Arsenal are well known as a team fond of picking up nasty habits of making pig ears of games they should be winning comfortably - Monaco, Dynamo Zagreb, Olympiacos, West Bromwich Albion et al quickly come to mind.

The lack of sinew and slackness throughout the spine has been the team's achilles heel for a long time and has been attributed to such lackadaisical and inconsistent performances.

The tenacity of the team in that position, however, cannot be downplayed since the meteoric rise of "pitbul"Francis Coquelin who made the position his before a knee injury sustained at the Hawthorns, and his partnership with the diminutive Santi Cazorla forced  Arsene Wenger to play Aaron Ramsey on the right wing, a position the Welshman is not naturally suited to.

However, since his return from injury and the Spaniard's long-term injury layoff, the manager has played Ramsey in his preferred central midfield role alongside the combative, albeit ageing, Mathieu Flamini.

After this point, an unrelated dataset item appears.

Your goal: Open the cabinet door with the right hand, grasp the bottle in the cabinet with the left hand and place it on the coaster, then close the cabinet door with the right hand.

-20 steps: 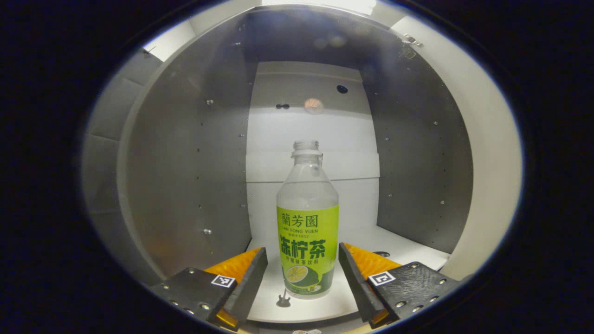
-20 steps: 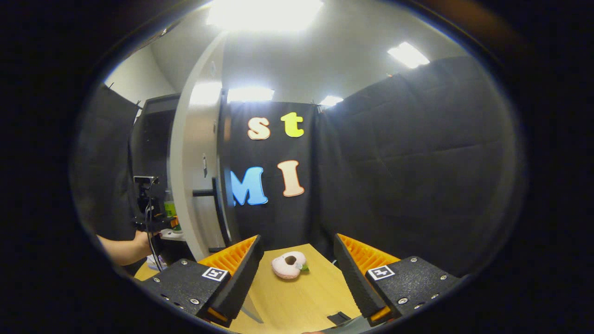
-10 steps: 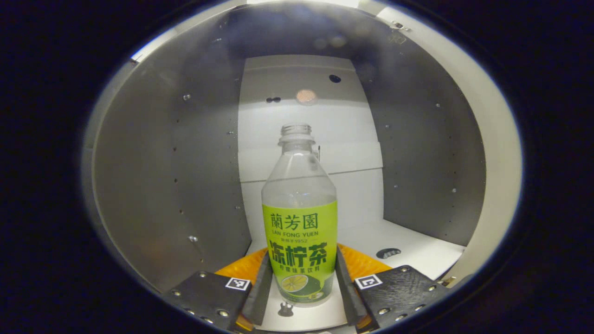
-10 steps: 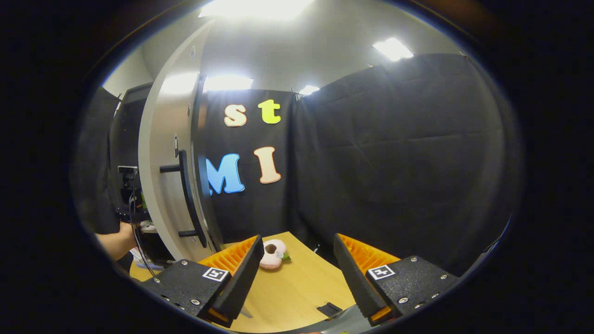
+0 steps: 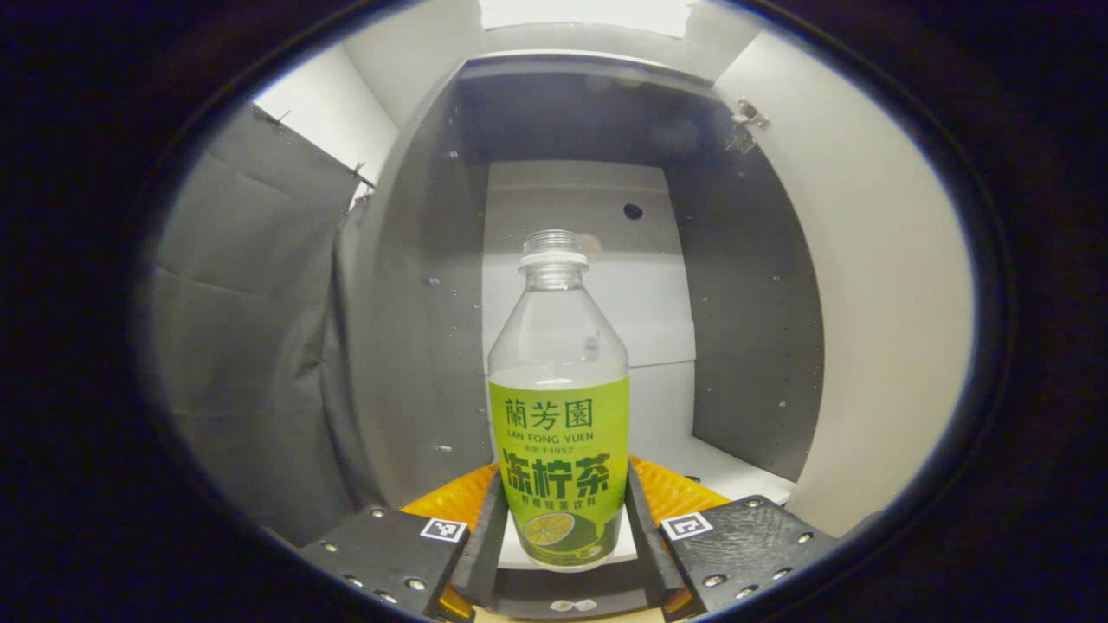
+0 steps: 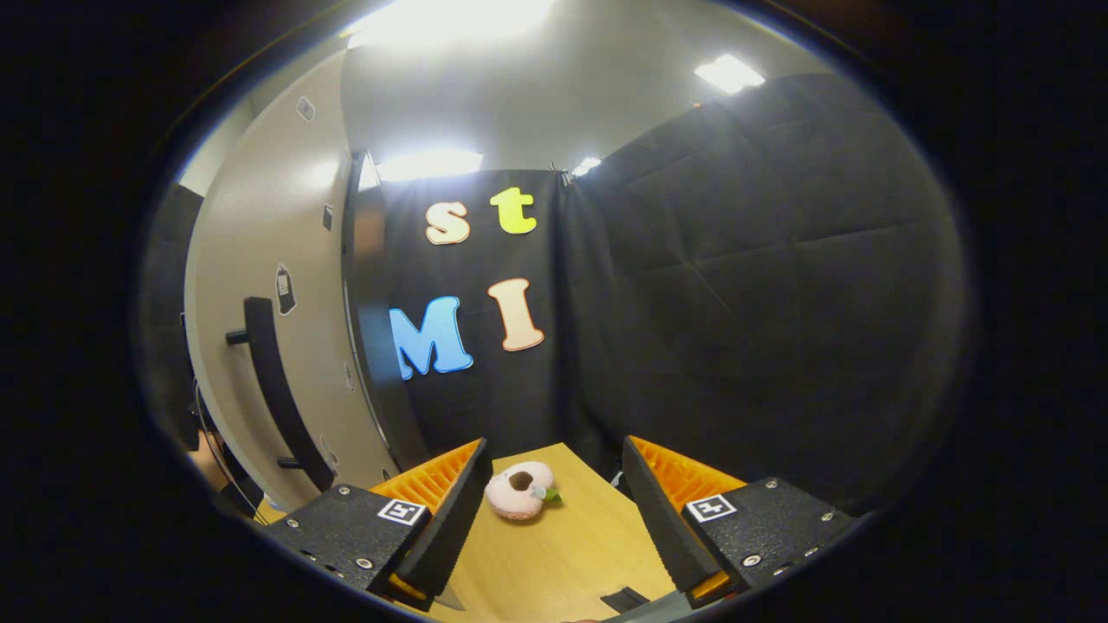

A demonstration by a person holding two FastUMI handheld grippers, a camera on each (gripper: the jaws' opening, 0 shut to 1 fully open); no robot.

Consequently, the team is evidently playing with genuine width and Ramsey who is more attack minded, seems to thrive. We saw this when he won the ball in the Arsenal half, rose from the tackle, dashed to the Villa penalty area and was teed up by the mercurial Mesut Ozil to score a sublime goal at Villa Park recently.

As a winger, Ramsey had the tendency to drift centrally and, as a result, Hector Bellerin had no one to pass the ball to. The versatility of Joel Campbell on either wing, combined with his defensive attributes, has barely made Arsenal fans miss the indefatigable Chilean in Alexis Sanchez.

The link up play of Arsenal's full backs, as well as their overlapping runs, has by default been beneficial to big French striker Olivier Giroud to use his physical presence in the oppositions box, and cause panic amongst defenders -  fact well elucidated in his impressive run of six goals in four matches.

The Cazorla-Coquelin axis has not been solely missed, since their replacements have aptly fit in and given the team an extra dimension - a plan B - and as most pundits put it; this season's title is Arsenal's to lose by virtue of their current position, cohesion and squad depth.

The fact that the other big guns have been inconsistent is sure enough the impetus to spur Arsenal on to take the title.